▶ THE PROBLEM
Print the lines that run from the line with "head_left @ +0" to the line with "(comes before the", keeping both end lines, exactly as they appear in the entries below, and nothing else.

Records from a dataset
◆ ◆ ◆ ◆ ◆

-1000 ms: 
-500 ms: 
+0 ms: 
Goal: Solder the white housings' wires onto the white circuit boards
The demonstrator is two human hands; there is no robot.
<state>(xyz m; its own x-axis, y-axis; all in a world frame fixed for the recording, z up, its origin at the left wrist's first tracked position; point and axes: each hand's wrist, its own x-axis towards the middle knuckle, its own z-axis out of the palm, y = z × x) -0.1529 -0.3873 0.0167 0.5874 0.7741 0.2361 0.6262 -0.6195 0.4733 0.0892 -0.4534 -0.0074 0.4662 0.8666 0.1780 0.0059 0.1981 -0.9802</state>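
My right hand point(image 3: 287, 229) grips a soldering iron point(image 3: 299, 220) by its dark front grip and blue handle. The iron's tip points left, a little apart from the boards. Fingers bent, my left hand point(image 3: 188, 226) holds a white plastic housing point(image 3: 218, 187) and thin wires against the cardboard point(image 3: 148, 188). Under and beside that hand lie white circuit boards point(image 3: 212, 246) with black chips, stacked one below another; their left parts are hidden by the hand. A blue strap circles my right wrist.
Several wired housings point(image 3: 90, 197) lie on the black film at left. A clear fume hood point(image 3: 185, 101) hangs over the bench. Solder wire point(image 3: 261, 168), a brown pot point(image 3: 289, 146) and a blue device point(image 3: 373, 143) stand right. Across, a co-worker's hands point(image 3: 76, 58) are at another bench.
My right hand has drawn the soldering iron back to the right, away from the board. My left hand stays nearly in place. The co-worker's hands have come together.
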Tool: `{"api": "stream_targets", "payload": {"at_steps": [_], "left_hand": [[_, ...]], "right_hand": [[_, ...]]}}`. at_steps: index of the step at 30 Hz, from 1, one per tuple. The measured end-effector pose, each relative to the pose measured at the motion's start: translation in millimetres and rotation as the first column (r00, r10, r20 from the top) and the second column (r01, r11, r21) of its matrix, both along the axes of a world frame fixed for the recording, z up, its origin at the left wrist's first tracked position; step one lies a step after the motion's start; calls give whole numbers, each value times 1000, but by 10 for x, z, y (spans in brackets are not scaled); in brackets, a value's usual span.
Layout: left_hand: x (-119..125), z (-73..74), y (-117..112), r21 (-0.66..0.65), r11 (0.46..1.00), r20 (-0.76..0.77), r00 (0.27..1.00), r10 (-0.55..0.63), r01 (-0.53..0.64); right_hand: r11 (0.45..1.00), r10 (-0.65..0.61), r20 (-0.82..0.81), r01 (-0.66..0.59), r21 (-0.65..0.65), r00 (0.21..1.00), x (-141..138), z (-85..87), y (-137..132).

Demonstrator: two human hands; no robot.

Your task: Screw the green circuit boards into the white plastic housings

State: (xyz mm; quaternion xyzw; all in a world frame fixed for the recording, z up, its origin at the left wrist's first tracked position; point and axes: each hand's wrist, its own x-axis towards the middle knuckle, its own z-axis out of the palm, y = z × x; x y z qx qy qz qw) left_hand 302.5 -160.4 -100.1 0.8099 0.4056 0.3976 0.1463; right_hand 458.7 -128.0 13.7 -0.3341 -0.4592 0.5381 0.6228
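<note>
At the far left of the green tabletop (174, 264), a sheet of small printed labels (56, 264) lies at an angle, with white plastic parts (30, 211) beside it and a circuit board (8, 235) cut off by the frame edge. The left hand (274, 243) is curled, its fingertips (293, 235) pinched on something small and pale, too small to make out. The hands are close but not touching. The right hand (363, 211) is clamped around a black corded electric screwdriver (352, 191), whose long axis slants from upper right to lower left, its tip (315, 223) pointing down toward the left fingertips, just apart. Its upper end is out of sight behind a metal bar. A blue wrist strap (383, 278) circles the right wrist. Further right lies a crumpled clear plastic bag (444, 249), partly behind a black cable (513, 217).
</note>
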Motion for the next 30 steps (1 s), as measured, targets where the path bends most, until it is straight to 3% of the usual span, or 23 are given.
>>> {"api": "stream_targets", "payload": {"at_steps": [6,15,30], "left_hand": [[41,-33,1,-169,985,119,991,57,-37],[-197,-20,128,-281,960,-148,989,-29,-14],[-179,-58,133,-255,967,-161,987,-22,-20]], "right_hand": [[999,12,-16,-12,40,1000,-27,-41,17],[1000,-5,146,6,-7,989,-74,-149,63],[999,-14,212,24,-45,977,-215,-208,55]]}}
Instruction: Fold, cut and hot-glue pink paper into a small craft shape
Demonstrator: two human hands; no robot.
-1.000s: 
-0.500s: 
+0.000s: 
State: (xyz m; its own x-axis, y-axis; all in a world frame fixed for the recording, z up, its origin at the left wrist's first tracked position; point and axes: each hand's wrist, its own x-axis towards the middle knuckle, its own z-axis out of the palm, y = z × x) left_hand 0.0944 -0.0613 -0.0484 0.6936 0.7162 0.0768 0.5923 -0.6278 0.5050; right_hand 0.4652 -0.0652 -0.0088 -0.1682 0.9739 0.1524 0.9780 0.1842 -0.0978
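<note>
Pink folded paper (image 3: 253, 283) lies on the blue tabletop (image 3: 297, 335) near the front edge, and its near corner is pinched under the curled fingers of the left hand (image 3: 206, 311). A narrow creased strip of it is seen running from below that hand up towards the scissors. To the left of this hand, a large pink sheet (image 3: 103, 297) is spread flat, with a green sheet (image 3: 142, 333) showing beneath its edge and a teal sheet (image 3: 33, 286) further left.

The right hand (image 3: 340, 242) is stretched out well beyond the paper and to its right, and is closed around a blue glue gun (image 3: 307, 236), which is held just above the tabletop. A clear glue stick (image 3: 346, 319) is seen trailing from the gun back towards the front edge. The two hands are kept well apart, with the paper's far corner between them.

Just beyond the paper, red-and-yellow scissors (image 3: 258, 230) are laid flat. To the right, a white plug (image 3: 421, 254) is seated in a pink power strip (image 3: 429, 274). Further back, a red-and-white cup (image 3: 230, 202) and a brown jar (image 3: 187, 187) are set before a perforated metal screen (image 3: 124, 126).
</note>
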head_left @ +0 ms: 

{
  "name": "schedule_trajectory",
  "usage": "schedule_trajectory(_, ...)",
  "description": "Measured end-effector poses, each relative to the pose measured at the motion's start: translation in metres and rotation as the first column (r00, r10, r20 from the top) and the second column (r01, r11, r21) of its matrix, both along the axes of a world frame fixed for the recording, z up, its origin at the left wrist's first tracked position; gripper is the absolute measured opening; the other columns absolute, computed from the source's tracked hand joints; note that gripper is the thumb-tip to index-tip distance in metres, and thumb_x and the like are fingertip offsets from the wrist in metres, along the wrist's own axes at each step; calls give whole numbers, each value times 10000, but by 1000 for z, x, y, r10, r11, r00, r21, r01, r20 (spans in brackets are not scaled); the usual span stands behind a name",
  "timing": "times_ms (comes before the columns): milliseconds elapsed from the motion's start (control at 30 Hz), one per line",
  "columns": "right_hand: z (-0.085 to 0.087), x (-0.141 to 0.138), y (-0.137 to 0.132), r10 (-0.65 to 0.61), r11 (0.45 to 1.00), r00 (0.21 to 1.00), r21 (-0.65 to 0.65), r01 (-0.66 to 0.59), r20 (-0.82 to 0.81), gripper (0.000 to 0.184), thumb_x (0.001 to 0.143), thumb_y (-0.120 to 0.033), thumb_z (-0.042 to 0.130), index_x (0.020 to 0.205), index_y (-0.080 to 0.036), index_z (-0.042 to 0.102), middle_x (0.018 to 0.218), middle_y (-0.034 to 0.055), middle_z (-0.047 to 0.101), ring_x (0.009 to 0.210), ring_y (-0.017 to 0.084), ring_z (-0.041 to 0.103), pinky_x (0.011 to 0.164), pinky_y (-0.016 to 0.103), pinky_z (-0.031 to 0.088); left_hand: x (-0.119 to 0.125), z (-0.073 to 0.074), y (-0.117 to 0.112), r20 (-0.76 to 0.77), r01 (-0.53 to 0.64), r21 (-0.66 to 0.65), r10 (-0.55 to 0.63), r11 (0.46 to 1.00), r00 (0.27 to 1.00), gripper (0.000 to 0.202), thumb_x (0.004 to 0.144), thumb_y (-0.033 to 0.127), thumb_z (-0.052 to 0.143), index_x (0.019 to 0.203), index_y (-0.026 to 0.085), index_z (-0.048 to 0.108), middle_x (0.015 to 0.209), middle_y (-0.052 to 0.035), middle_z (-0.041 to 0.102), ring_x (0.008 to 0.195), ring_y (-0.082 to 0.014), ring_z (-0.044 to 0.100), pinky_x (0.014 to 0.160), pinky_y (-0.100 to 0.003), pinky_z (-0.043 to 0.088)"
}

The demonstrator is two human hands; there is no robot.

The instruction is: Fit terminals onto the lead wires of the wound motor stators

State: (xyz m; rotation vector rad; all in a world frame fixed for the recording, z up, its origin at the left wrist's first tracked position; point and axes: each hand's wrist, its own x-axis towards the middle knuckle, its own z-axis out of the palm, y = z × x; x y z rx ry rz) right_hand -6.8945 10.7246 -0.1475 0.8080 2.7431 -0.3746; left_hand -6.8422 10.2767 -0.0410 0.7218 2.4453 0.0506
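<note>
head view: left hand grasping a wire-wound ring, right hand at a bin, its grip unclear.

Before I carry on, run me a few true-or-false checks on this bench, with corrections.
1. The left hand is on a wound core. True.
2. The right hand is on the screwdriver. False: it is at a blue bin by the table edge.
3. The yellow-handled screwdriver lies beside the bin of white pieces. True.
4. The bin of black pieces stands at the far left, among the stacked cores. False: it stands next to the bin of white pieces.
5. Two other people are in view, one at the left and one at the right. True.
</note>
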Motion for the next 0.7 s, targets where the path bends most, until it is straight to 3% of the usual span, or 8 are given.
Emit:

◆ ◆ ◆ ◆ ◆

▶ RESPONSE TO THIS EXERCISE
head_left @ +0 ms: 

{
  "name": "schedule_trajectory",
  "usage": "schedule_trajectory(_, ...)",
  "description": "Measured end-effector poses, each relative to the pose measured at the motion's start: translation in metres and rotation as the first column (r00, r10, r20 from the top) and the second column (r01, r11, r21) of its matrix, both along the axes of a world frame fixed for the recording, z up, its origin at the left wrist's first tracked position; gripper is the absolute measured opening; the other columns absolute, computed from the source's tracked hand joints; note that gripper is the thumb-tip to index-tip distance in metres, and thumb_x and the like are fingertip offsets from the wrist in metres, along the wrist's own axes at each step; calls give whole numbers, each value times 10000, but by 1000 for z, x, y, r10, r11, r00, r21, r01, r20 (spans in brackets are not scaled); the usual span stands behind a name",
  "timing": "times_ms (comes before the columns): milliseconds elapsed from the motion's start (control at 30 Hz), one per line",

That makes the output complete.